Writing to My Past Self: A 19 Year Old Child of Divorced Parents (Pt 2)
In Part 2 of a two-part series, Sharon continues to share honestly about how being a child of divorced parents has affected her response to future events and new relationships.
Dear 19-year-old me,
You will be surprised later in life how your unprocessed pain and grief would affect your future relationships. You will trace your relationship difficulties to your earlier experiences of Papa and Mummy’s divorce. I wish you were able to work through your emotional baggage earlier, but I am thankful that you eventually got round to it and that you chose not to dismiss them, but face them bravely. The process will force you to rethink certain presumptions you’ve held about Papa ad Mummy, but it would be an important process to go through, so that you can truly find it in your heart to forgive them and be at peace.
Effect on future relationships
When you get married, you will understand first hand that it takes a lot of effort to maintain a healthy marriage because it requires active effort on your part to face your own brokenness, as well as accommodating your spouse’s flaws with patience and compassion. It pushes you to be more mindful of the way you behave and how that may affect someone else who had a different upbringing and experiences. Because you now know how challenging marriage can be, you will empathise more deeply with the challenges Papa and Mummy faced in theirs, and why their marriage might not have worked out in the end. You will realise that marriage is still worth the struggle.
Effect on response to future life events and caregiving
You will find yourself capable of taking on major life events with grace and patience, even though it was difficult; your own graduation, Didi’s graduation, and your wedding. Yes, some time will be taken away from the celebrations to navigate the logistics of keeping your parents apart. It will be a burden you wish you did not have to bear, but you will also learn that you possess the bravery to open up about what matters to you, even when it requires your loved ones to do something difficult, like persuading Mummy to take a family photo with Papa. The personal growth you have experienced from navigating these challenging situations will also equip you to better relate to other people in your life and help you to transit into a different relationship dynamic with Papa and Mummy as an adult.
One day, you will come to a sobering realisation that Papa and Mummy suddenly look much older than you remember them to be. In that time, you and Didi will have to begin thinking about how you will care for each of them in their old age, each in their separate homes. You will learn that it helps to plan early, and to initiate advanced care planning conversations with Papa and Mummy while they are still healthy and able to express their wishes.

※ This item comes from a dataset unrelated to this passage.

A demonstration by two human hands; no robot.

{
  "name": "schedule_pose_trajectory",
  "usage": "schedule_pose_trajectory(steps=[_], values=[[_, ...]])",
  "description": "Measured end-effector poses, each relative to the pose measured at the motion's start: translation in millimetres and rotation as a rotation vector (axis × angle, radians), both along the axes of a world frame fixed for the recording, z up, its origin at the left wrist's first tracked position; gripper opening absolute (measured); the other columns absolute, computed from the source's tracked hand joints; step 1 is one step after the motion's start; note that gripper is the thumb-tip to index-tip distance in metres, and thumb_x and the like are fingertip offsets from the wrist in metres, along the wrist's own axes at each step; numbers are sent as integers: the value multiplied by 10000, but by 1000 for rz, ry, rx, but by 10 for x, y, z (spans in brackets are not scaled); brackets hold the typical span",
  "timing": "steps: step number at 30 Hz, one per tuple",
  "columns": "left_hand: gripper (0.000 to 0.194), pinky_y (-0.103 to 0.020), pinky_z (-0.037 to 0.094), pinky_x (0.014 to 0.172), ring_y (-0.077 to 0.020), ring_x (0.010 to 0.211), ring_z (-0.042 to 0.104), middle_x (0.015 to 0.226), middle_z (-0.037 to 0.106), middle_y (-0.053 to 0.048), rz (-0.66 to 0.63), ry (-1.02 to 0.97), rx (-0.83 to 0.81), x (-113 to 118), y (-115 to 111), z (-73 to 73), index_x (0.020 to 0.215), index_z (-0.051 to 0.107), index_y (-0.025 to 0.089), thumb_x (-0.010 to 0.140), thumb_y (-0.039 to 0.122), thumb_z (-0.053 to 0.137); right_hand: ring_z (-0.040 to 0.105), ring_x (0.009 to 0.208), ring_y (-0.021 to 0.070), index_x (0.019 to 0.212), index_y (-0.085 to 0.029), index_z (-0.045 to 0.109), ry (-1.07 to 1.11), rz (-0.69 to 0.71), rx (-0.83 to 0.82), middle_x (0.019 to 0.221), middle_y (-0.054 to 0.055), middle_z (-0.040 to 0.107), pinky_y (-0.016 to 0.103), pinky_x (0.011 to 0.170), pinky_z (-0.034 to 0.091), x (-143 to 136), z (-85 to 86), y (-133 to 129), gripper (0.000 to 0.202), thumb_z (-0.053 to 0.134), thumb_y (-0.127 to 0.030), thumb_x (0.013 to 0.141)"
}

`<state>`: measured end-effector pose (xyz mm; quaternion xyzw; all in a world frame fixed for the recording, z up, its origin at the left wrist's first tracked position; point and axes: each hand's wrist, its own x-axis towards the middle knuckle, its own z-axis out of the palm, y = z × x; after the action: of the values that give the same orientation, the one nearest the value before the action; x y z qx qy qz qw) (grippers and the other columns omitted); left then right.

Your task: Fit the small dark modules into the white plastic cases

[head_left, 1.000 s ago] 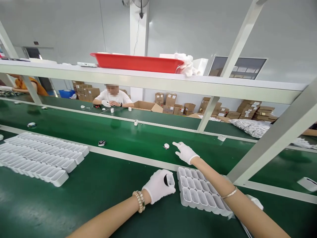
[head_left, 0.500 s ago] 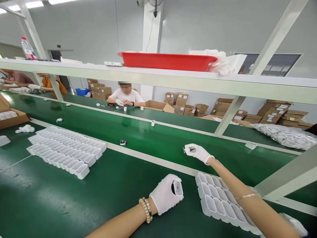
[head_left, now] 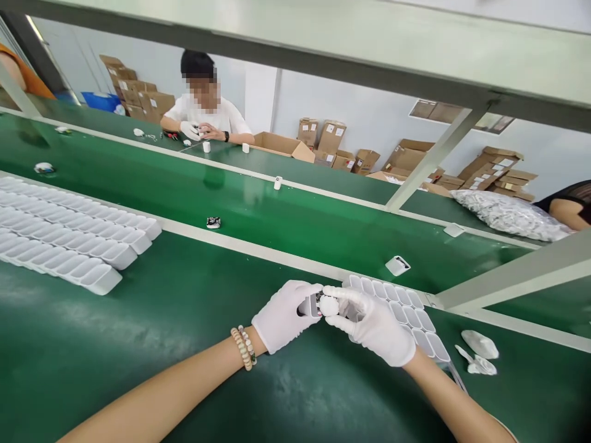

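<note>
My left hand (head_left: 282, 319), in a white glove, is closed around a white plastic housing (head_left: 309, 306) with its side turned to the right. In my gloved right hand (head_left: 383, 329), fingertips and thumb pinch a small circuit-board module with a round white part (head_left: 329, 306). The module is at the right end of the housing, and its dark board edge meets or nearly meets it. How far it reaches inside I cannot tell. Rows of open white housings (head_left: 410, 315) stand behind and beside my right hand, partly covered by it.
More rows of white housings (head_left: 99, 278) stand at the left. On the green belt (head_left: 277, 215) lie a circuit-board module (head_left: 213, 222) and a white housing (head_left: 398, 266). Crumpled white pieces (head_left: 480, 354) lie at the right. A co-worker (head_left: 207, 123) sits across; a slanted post (head_left: 517, 271) stands at the right.
My right hand has come back from over the belt with the module to my left hand. The housing has turned in my left hand. The view has tilted downward.
</note>
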<state>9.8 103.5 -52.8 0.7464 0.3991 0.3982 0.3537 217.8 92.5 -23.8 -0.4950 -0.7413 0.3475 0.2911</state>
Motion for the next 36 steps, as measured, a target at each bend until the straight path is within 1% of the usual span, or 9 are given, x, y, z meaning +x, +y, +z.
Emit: schedule_pose_trajectory(steps=[3, 5, 7, 11, 18, 23, 27, 31, 36], values=[[517, -431, 505, 972, -251, 1115, 591, 1140, 645, -67, -3, 9, 28, -13, -4, 0, 1226, 595, 271, 753, 102, 717, 642, 746, 191, 1218, -277, 659, -59, 11, 35, 878, 34, 692, 368, 696, 580, 16, 20, 18, 407, 661, -366, 821], [492, -435, 511, 963, -255, 1107, 597, 1127, 650, -71, 6, 20, 34, -15, -7, 9, 1213, 603, 261, 757, 113, 718, 615, 663, 174, 1207, -289, 673, -112, -18, 66, 832, 23, 688, 352, 641, 572, 10, 70, 2, 389, 649, -357, 825], [473, -437, 517, 953, -254, 1089, 607, 1131, 649, -70, 29, 27, 26, -13, -12, 20, 1195, 611, 262, 755, 131, 728, 610, 631, 172, 1192, -298, 686, -143, -48, 79, 803, 17, 691, 349, 621, 570, -9, 121, -27, 373, 644, -341, 823], [467, -429, 527, 941, -245, 1056, 626, 1143, 649, -59, 69, 25, 3, -11, -24, 30, 1168, 622, 275, 737, 139, 744, 658, 701, 208, 1187, -299, 694, -142, -72, 55, 785, 19, 697, 360, 645, 586, -41, 162, -72, 374, 644, -315, 817], [405, -424, 521, 946, -251, 1071, 620, 1109, 672, -57, 50, 48, -14, -17, -29, 69, 1108, 646, 259, 735, 134, 739, 686, 820, 246, 1178, -288, 699, -114, -72, 14, 854, 36, 711, 401, 716, 604, -51, 103, -74, 360, 642, -323, 824], [358, -422, 510, 956, -256, 1084, 611, 1089, 679, -57, 46, 66, -23, -14, -35, 103, 1079, 657, 250, 748, 132, 723, 686, 822, 252, 1168, -281, 697, -147, -75, 34, 854, 39, 712, 413, 723, 607, -47, 94, -79, 356, 654, -345, 821], [389, -425, 508, 958, -251, 1065, 618, 1089, 674, -54, 54, 28, -37, -9, -36, 88, 1077, 655, 248, 721, 117, 742, 685, 821, 252, 1169, -287, 690, -187, -74, 81, 872, 41, 718, 420, 737, 604, -34, 85, -84, 367, 672, -377, 813], [390, -424, 510, 948, -251, 1059, 620, 1087, 678, -49, 43, 1, -20, -12, -36, 92, 1079, 654, 254, 721, 129, 748, 682, 806, 240, 1178, -306, 682, -193, -67, 95, 858, 35, 716, 384, 705, 604, -36, 83, -88, 356, 660, -379, 830], [360, -413, 509, 940, -254, 1056, 620, 1069, 687, -47, 41, 30, -28, -20, -43, 130, 1052, 664, 243, 722, 127, 745, 663, 719, 217, 1170, -315, 690, -196, -60, 69, 797, 26, 696, 343, 628, 591, -55, 102, -86, 342, 649, -368, 834]])
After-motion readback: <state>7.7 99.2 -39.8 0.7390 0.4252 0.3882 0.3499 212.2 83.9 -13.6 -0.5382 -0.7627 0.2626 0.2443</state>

You will be able to look back with much gratefulness despite your loss of a conventional family structure. You are ultimately grateful for the childhood you enjoyed, for the determination to steward your own marriage and cherish your relationships, for the independence and health that Papa and Mummy currently enjoy, and for the ability to still maintain a relationship with both of them.
You will learn that the end of Papa and Mummy’s marriage does not mean the end of the world. You are brave, and you will come out of this a stronger person, and get far ahead in life.